Anonmousse I agree with you - if people are buying them there is clearly demand. No one is being ripped off. I am just surprised there is the demand for some of these things.

Overdueanamechange · 23/04/2021 09:25

I'm by no means a food snob, and applaud anyone wanting to set up a home bakery the responsible way, but these graze tables and boxes make me think campylobacter, E. coli, listeria, norovirus, salmonella. I've had good food from teashop owners turned lockdown home bakers, but I know their food won't send me to hospital because they know their germs!

TheRogueApostrophe · 23/04/2021 09:42

Popsicake surely preferable lol

Yep, or lollycake / cakelolly. Anything but cakesickle!

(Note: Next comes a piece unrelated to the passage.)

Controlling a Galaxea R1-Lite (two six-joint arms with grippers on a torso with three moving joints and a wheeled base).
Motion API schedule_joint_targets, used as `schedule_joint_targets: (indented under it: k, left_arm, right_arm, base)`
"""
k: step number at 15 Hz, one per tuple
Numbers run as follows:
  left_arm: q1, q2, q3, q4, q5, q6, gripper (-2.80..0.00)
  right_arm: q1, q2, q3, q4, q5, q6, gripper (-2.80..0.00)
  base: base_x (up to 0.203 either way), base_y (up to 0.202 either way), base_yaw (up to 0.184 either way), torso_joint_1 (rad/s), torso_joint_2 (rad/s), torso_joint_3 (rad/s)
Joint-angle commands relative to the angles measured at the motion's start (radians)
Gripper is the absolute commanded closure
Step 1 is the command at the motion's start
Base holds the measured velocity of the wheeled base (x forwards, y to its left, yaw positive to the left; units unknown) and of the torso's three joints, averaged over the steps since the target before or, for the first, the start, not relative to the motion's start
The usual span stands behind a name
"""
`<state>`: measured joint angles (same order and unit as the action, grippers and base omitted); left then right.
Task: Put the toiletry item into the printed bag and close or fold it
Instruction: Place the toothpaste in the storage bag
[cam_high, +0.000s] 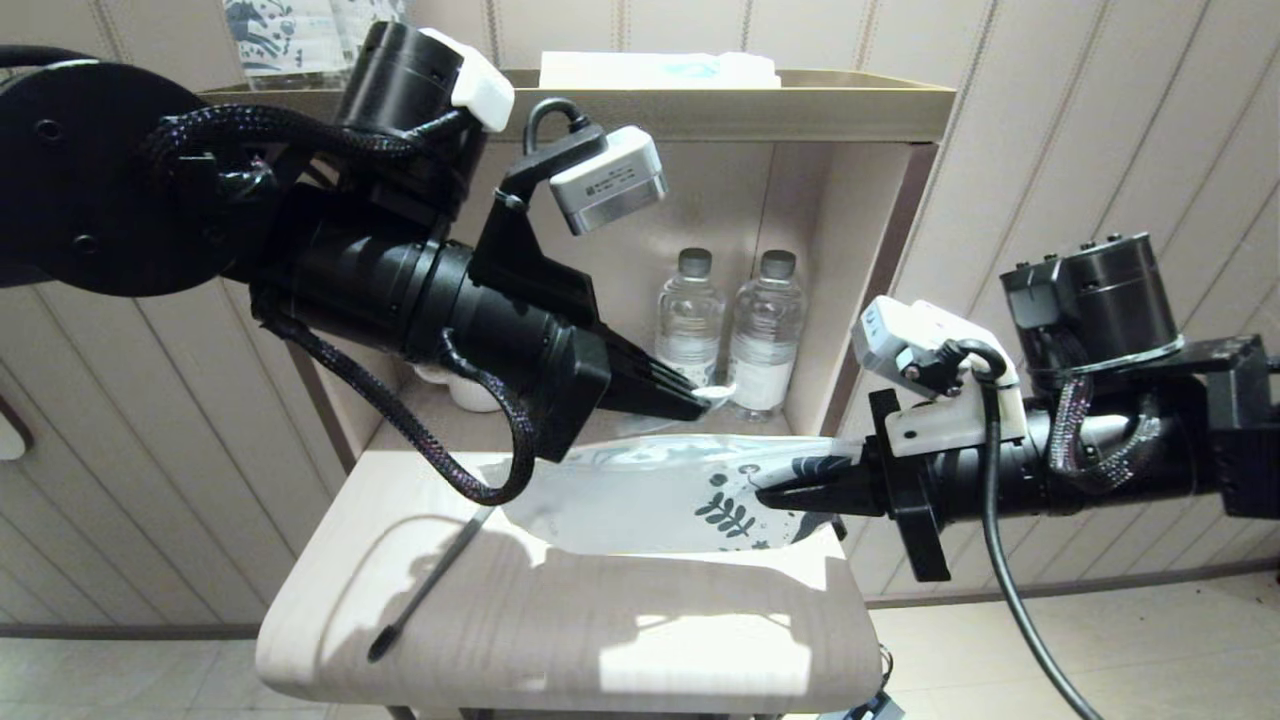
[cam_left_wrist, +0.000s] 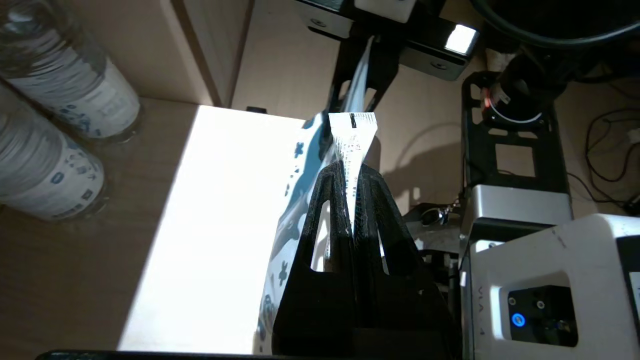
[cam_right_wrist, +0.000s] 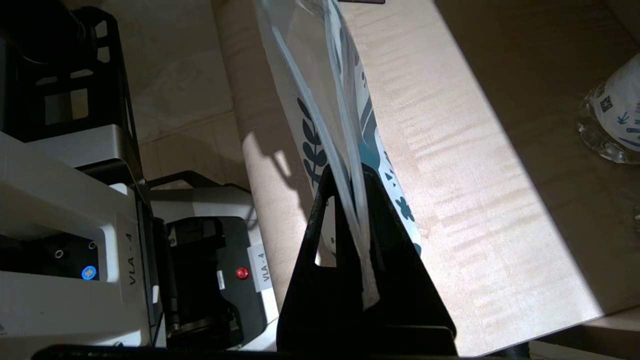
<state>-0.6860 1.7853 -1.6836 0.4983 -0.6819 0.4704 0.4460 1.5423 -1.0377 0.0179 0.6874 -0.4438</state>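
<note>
**While both grippers pinch, bag hangs between them**

Left gripper (cam_left_wrist: 350, 200): jaws pressed together on a white printed strip, which looks like the toiletry item (cam_left_wrist: 354, 135), right at the bag's upper edge. Can't tell if the strip is already inside the bag or only against it.

Right gripper (cam_right_wrist: 357, 220): jaws clamped on the printed end of the printed bag (cam_high: 660, 495), holding it just above the wooden table (cam_high: 560, 620).

Key relation: bag's long axis runs left-right in the head view, roughly in line from one gripper to the other. Leaf print sits at the right gripper; the plain end runs toward the left gripper.

My read: insertion is underway or nearly done; closing or folding is still left. A thin black stick (cam_high: 425, 590) lies on the table's left side. 2 water bottles (cam_high: 725, 330) stand in the shelf recess behind the bag.
</note>
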Motion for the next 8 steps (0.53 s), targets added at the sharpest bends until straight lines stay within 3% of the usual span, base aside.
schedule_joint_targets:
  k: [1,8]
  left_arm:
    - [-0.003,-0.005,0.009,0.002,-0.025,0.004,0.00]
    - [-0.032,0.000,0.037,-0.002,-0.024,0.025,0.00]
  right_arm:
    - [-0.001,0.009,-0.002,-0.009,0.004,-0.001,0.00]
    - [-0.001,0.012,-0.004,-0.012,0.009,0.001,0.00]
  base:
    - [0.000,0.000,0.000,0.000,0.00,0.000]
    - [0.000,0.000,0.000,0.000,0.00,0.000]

Gasp0deTheW0nderD0g · 23/04/2021 09:58

If people are buying this stuff because they want to and not because they feel pressured into it to do something nice for a struggling friend or relative, fair enough. I'm just amazed that anybody could think this is good value for money or even a desirable thing to have, but then I'm a tightwad, and I'm also a good cook who enjoys cooking. Horses for courses.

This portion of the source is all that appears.